A record number of Indians have gone West, taking up ‘residence by investment’. More than 2.25 lakh Indians renounced Indian citizenship in 2022. Vijaita Singh reports for The Hindu on the many reasons people pick to leave India. They are mostly “moving westward with new passports, in search of better opportunities, healthcare, quality of life and education, among several other factors.”
Pramod Muthalik, the controversial president of Sri Ram Sene in Karnataka, on Sunday called upon Hindu men in the state to trap Muslim girls to counter ‘love jihad’, and assured them protection. Addressing a public meeting in Bagalkot, Muthalik said, “We clearly know what is happening in Karnataka and I have a solution. If we lose one Hindu girl to ‘love jihad’, we must trap and lure 10 Muslim women in retaliation. If this happens, Sri Rama Sene will be behind you and give you complete protection and even employment. We must protect our religion from external forces.”
Top Indian wrestlers continue to opt out of big events. Vinesh Phogat, Bajrang Punia and others are giving a miss to the upcoming 2nd Ranking Series Ibrahim-Moustafa tournament.

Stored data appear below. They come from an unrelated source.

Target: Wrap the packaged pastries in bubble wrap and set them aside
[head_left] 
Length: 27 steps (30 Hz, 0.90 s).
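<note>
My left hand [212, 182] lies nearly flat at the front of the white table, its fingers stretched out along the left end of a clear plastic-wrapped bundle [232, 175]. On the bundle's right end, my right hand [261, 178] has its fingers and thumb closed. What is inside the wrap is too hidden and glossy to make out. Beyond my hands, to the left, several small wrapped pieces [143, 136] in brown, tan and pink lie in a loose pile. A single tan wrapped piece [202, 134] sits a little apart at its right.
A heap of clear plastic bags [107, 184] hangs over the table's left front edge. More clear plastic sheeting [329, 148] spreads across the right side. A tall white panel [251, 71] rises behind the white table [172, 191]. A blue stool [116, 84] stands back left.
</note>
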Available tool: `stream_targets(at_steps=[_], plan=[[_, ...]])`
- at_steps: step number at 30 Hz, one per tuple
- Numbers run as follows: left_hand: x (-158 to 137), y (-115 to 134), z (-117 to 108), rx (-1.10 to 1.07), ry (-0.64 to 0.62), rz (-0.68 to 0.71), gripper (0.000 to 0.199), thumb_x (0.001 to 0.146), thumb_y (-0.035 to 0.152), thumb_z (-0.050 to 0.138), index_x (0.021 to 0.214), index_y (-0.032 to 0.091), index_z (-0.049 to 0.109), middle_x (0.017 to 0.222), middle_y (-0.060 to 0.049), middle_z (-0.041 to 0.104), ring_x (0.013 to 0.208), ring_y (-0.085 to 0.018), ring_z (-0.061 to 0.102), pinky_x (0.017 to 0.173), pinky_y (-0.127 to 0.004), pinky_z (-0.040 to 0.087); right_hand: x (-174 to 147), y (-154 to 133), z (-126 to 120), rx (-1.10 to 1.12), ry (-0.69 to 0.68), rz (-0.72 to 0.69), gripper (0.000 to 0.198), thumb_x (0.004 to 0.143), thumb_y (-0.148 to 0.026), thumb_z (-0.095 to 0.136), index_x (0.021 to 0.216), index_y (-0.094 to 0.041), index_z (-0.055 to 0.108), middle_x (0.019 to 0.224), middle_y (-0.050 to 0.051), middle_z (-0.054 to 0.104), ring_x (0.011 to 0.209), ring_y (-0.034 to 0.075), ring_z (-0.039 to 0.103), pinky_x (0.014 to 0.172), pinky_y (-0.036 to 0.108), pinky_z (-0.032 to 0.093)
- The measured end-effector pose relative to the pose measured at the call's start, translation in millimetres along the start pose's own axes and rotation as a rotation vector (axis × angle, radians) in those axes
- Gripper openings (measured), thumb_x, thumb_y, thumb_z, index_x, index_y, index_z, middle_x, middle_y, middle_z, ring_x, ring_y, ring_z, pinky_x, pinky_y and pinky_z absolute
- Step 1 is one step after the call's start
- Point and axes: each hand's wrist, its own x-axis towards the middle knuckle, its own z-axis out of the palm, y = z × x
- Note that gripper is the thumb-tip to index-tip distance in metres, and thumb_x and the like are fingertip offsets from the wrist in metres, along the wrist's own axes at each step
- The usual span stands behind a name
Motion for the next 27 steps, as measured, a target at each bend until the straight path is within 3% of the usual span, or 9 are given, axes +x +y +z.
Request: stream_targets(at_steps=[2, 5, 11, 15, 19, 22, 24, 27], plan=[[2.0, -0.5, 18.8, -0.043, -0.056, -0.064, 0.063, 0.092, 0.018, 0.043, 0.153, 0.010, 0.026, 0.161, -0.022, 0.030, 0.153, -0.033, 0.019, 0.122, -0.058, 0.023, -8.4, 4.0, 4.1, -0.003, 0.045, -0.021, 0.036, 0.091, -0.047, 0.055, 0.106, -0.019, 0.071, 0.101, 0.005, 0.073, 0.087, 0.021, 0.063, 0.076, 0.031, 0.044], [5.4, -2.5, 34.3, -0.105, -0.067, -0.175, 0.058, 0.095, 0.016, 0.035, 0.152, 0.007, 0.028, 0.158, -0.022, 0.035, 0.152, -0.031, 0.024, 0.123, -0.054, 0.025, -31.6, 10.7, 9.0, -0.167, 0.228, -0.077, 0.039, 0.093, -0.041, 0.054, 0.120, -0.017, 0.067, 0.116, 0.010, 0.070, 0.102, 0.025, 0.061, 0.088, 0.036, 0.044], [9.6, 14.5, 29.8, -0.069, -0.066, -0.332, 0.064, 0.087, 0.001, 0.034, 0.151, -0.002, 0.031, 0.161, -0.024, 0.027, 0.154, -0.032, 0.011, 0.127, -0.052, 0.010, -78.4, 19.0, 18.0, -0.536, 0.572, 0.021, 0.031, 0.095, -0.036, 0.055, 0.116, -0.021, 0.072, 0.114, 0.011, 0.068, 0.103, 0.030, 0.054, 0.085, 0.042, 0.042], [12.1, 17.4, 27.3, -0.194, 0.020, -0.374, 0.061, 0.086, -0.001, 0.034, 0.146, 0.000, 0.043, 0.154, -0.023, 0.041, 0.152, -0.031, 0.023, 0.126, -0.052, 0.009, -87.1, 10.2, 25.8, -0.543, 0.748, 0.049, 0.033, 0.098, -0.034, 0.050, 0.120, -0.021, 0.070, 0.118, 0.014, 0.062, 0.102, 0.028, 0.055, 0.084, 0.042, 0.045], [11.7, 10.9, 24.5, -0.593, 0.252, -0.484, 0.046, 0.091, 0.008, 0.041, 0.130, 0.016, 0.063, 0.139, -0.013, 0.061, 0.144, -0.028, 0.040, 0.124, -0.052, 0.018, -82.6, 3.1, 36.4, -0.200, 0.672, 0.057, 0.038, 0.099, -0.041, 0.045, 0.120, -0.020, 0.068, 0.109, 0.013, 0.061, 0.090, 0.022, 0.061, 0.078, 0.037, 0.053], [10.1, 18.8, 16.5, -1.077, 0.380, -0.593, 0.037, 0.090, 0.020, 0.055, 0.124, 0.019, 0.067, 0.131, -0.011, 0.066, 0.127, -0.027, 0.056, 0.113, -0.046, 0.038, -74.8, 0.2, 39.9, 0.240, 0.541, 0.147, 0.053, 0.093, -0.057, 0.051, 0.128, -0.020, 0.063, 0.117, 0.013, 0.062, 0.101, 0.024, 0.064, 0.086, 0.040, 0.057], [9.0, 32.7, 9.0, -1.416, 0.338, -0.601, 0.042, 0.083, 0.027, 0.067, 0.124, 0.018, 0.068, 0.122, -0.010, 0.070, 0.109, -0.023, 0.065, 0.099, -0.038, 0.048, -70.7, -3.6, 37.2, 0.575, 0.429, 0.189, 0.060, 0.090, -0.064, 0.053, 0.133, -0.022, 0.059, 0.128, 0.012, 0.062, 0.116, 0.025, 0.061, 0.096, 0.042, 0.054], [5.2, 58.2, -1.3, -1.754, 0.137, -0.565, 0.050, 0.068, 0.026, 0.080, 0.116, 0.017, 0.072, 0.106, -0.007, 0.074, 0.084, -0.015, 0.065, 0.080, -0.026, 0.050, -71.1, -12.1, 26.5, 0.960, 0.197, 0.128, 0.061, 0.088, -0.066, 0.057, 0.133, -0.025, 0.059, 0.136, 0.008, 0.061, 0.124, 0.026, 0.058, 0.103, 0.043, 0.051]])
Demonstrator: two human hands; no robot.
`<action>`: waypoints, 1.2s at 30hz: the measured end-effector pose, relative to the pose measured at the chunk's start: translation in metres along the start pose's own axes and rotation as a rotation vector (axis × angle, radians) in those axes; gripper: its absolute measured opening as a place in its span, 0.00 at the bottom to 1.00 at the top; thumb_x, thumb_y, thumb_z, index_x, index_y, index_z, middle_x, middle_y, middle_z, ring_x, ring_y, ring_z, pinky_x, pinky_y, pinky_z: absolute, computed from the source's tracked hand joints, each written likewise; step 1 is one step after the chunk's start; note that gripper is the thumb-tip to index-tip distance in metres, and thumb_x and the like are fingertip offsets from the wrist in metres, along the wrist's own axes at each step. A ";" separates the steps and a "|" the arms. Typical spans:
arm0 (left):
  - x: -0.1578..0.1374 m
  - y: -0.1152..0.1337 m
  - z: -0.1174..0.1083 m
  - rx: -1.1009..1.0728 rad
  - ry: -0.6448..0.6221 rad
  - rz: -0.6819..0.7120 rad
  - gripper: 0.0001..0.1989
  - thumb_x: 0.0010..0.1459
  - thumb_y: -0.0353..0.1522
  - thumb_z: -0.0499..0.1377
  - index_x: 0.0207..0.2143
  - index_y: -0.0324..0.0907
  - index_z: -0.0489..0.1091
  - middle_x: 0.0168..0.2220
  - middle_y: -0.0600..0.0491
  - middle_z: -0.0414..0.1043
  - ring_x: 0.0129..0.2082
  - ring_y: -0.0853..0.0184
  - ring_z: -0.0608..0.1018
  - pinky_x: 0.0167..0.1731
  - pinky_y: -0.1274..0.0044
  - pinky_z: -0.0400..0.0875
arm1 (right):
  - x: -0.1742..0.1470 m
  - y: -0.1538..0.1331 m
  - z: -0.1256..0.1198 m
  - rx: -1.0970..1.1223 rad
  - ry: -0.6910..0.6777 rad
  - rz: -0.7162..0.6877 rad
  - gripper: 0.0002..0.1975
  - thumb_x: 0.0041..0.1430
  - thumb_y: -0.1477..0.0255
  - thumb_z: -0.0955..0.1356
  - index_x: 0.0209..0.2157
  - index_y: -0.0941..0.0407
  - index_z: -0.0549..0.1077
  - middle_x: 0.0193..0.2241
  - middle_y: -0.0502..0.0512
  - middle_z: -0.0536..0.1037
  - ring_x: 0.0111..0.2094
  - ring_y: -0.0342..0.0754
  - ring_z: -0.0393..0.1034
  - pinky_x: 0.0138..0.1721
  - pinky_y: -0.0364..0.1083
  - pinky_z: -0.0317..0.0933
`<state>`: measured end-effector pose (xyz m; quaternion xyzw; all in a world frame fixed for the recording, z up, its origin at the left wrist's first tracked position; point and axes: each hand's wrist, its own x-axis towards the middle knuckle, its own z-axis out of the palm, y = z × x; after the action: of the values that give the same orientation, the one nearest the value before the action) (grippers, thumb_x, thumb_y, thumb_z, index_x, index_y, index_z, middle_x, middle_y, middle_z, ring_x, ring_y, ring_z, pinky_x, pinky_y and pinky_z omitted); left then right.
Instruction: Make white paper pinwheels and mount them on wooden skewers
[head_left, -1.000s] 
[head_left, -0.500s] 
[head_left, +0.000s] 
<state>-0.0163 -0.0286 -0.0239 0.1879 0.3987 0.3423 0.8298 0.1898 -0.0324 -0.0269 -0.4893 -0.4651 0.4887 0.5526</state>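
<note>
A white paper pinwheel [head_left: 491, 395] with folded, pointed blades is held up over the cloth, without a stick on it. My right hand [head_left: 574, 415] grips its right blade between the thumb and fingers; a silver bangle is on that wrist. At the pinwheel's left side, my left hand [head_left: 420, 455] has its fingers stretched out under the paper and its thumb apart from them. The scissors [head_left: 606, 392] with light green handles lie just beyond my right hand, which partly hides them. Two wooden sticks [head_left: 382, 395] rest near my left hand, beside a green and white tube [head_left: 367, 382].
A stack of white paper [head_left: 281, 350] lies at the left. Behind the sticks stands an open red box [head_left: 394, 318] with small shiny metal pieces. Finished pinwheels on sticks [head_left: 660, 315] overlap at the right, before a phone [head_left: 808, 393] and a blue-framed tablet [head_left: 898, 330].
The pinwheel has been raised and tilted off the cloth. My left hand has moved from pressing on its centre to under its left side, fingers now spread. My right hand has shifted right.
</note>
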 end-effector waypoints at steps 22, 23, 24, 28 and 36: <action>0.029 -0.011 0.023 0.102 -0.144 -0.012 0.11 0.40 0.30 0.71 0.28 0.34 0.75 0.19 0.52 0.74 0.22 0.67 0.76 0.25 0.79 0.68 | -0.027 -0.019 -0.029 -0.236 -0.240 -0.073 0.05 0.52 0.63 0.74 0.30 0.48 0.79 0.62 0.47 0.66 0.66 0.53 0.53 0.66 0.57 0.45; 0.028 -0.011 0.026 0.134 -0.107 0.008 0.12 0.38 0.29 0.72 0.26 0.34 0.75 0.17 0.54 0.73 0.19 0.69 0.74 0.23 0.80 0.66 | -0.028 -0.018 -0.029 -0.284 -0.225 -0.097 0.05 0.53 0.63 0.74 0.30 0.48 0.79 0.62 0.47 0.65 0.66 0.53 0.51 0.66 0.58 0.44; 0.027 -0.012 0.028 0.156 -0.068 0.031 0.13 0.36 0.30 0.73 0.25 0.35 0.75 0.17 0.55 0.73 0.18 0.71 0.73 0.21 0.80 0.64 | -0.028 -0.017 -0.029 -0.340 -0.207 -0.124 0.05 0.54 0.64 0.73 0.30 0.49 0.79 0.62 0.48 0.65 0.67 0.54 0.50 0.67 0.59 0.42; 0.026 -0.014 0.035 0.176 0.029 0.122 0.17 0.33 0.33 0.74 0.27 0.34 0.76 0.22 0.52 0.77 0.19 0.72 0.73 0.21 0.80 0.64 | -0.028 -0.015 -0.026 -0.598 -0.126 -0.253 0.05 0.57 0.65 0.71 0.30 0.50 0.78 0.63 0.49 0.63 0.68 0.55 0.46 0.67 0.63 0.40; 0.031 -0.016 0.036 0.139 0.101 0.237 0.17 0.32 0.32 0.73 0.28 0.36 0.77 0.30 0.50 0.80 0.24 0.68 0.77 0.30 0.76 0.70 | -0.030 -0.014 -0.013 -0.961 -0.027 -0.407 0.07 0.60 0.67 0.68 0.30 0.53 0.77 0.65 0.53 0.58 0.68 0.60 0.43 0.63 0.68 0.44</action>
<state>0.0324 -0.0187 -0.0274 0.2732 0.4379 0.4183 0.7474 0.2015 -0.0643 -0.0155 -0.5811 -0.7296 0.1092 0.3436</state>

It is the second time this month that Vinesh, Bajrang, Ravi Dahiya, Deepak Punia, Anshu Malik, Sangeeta Phogat and Sangita Mor have decided to sit out an important tournament, to be held in Alexandria, Egypt, on February 23-26.
The Supreme Court of India is using AI and Natural Language Processing for live transcription of hearings. Live transcription was launched today on an experimental basis in the courtroom of Chief Justice of India DY Chandrachud, where a case about the power struggle in Maharashtra was being heard.
With 125.42 lakh passengers carried, India’s domestic air traffic in January remained lower than its pre-pandemic levels of 127.83 lakh in January 2020. It was 1.5% less than December 2022’s figure of 127.35 lakh passengers.
The Washington Post writes on north India’s “missing spring” as February brings a sharp increase in temperatures. The first heatwave alert in India has already been sounded. “Climate change keeps shifting boundaries, severities and timelines.”